*Task goal*
Among the records below, find the lines that contain "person" and copy each of them.

(Collected data)

*** Begin section ***

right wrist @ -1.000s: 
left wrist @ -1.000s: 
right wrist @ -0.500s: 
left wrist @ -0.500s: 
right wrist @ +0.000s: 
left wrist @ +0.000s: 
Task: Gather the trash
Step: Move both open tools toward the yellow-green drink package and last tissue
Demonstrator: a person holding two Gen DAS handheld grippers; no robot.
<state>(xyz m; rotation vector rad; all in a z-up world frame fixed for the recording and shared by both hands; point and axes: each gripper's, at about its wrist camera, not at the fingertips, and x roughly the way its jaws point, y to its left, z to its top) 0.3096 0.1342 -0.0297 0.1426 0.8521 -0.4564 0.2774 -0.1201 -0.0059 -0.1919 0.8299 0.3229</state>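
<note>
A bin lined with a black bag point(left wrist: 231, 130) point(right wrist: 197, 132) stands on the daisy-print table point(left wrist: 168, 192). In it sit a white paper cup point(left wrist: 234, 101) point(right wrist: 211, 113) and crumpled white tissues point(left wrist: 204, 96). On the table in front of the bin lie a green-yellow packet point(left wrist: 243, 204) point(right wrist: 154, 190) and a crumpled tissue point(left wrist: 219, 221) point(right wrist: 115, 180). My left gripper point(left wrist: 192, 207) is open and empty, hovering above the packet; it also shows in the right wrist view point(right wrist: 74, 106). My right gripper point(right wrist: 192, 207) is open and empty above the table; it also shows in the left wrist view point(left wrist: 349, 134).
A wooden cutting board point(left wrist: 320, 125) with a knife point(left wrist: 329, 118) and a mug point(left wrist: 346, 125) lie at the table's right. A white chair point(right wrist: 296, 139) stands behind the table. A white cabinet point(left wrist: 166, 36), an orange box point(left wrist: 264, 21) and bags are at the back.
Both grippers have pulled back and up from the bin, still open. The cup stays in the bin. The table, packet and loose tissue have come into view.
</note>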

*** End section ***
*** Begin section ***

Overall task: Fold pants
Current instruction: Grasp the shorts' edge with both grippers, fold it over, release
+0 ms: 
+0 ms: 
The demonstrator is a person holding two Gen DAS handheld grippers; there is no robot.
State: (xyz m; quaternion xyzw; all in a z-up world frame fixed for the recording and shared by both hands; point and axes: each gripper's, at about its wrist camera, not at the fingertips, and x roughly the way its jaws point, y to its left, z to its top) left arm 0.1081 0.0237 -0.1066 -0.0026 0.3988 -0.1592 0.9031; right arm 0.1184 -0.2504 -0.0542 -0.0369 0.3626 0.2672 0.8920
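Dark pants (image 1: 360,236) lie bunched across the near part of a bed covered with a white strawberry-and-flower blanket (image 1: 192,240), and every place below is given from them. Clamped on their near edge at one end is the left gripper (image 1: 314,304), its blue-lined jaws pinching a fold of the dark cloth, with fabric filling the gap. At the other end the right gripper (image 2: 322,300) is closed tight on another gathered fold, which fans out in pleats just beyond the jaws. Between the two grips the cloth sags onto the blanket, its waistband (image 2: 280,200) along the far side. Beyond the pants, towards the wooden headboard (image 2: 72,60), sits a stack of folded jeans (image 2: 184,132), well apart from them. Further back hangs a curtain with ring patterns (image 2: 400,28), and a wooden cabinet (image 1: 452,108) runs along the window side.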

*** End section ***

*Output of the exercise*
Demonstrator: a person holding two Gen DAS handheld grippers; no robot.
The demonstrator is a person holding two Gen DAS handheld grippers; there is no robot.

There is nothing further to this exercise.